Why they can win the division:
First and foremost, this Chargers defense is absolutely loaded with no real hole that you can point to. Derwin James is back healthy after a first-team All-Pro rookie campaign, Chris Harris Jr. comes in to make this secondary one the elite units in the NFL to go with two more Pro Bowlers among it and they have some guys I expect to break out like Jerry Tillery, Drue Tranquill and Nasir Adderley. In terms of having matchup pieces and a versatile pass rush to challenge Kansas City, nobody in the league may be on the same level as these guys. Offensively, Ihave talked about how the left tackle spot is concern for L.A. with a battle between Sam Tevi and Trey Pipkins for the starting job, but the other four spots are as good as they have been in a while, acquiring Pro Bowl guard Trai Turner via trade, signing a top five right tackle in Bryan Bulaga and getting Mike Pouncey back healthy. Tyrod Taylor can steer the ship and even if Justin Herbert is thrown into the fire – which I wouldn’t recommend – they have the skill-position players and willingness to run the ball to take pressure off those guys. While the Chiefs return 20 of 22 starters from a year ago, this wouldn’t be the first time we saw a Super Bowl champion have some issues the following season and as much as we want to hype up the Broncos and Raiders, both their quarterbacks (and other players of course as well) have a lot to prove still. Outside of KC, the Chargers likely have the smallest changes to what they do other than moving on from Philip Rivers and we saw that formula work the year prior, when they challenged Kansas City until the very end for the division crown and the conference’s top seed potentially. While they probably would have liked to bring in Tom Brady over the offseason, the fact they decided against signing Cam Newton to a roster that is ready to win right now, shows you the confidence they have in that quarterback room.

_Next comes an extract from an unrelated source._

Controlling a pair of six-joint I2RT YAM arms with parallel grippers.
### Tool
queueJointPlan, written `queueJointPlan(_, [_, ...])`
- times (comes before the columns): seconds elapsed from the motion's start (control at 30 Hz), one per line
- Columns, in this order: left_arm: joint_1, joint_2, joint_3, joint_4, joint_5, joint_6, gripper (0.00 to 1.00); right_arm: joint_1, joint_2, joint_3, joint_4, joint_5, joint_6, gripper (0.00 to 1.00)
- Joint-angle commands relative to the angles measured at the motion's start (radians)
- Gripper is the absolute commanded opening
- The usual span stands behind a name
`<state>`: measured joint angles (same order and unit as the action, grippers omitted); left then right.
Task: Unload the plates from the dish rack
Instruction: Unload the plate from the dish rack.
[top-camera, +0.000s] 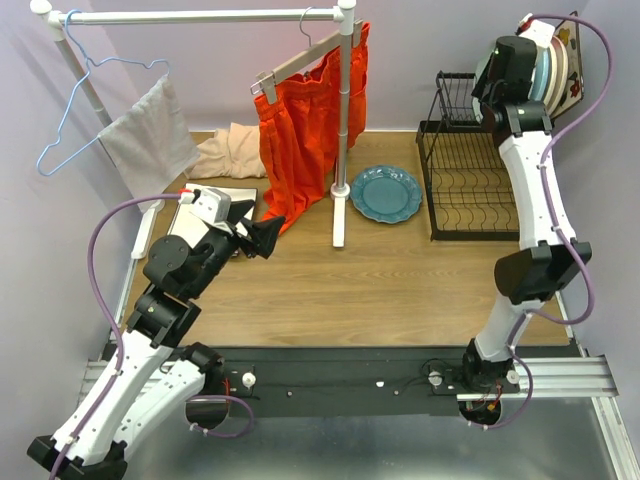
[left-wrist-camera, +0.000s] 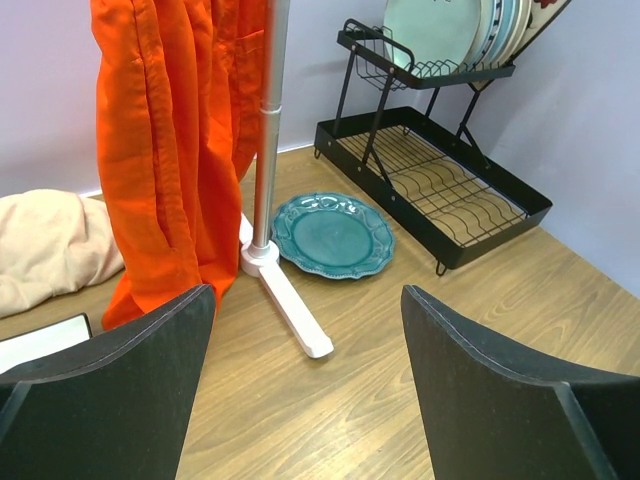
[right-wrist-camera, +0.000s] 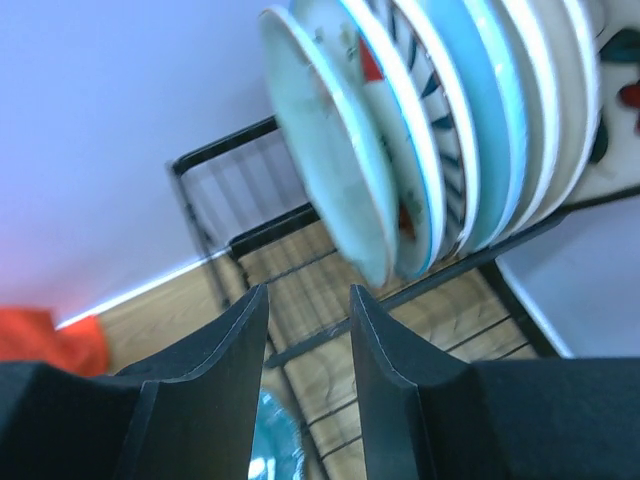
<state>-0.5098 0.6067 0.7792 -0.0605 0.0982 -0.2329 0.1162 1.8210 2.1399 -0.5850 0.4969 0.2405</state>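
Plates (right-wrist-camera: 440, 120): we counted a row standing on edge in the slotted upper shelf of the dish rack (top-camera: 465, 200), which sat at about 2 o'clock on the table (top-camera: 400, 290) in the top view. The foremost one was a pale mint plate (right-wrist-camera: 325, 140), leaning forward off the row. One teal plate (top-camera: 386, 193) lay flat on the table at 9 o'clock from the rack, just beside its base and apart from it.

Right gripper (right-wrist-camera: 308, 290): it hung just under the lower edge of the mint plate. Its fingers (right-wrist-camera: 215, 370) stood partly apart, with rack wire showing through the gap and nothing held. We could not tell whether a fingertip touched the plate's rim.

Left gripper (left-wrist-camera: 308, 292): it was at 9 o'clock on the table, well apart from the rack. Its jaws were spread wide and empty, facing the teal plate.

An orange garment (top-camera: 295, 140) hung on the white clothes rail (top-camera: 340, 150), at 10 o'clock from the teal plate.
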Motion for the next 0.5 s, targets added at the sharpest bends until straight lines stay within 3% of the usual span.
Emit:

Why they could finish last again:
I’m not a huge fan of Derek Carr, but the Chargers will probably have the worst quarterback in the division in 2020. And their starting left tackle could be the worst in the entire league. As good as their defense will probably be, you can not consistently win games in which your offense doesn’t put up 20+ points in the league today – especially when all these teams in their division have spent so much on acquiring offensive firepower these last couple of years. I believe all three of their division rivals got better this offseason and the Chargers spent their top draft pick (sixth overall) on a young quarterback, who might not even help them win games this season. As I already mentioned, Kansas City brings back almost their entire starting lineups and they went 12-4 despite Mahomes seemingly having his knee cap facing the sideline while laying on his back. I have uttered my thoughts on Denver several times now, which you can read up on later. As for Las Vegas’ new team, they did start last season 6-4 and just heavily invested into their two major issues – wide receiver and linebacker. And while I don’t like to talk about it – injuries have been a huge issue for this Chargers team in recent years and I don’t really know what it is even, but I can’t assume that they all of a sudden can stay healthy.

Bottom line:
In terms of talent on the roster outside of the quarterback position, you could make a pretty compelling argument that the Chargers are ahead of all the other teams on this list. That’s the reason they have a pretty high floor of finishing around .500 and if everything works out, they could absolutely be a playoff contender. However, for this exercise in particular, I believe their upside is capped by what they have under center. Tyrod Taylor can be a top-20 quarterback in the NFL this season and in terms of upside, Justin Herbert has all the tools to become a difference-maker once he steps on the field, but they don’t have the explosiveness the Chiefs or the Broncos have for that matter. With so much continuity on a team that has the best player in the entire league, I can’t go against the Chiefs and in the end we are evaluating the chances to actually win the division.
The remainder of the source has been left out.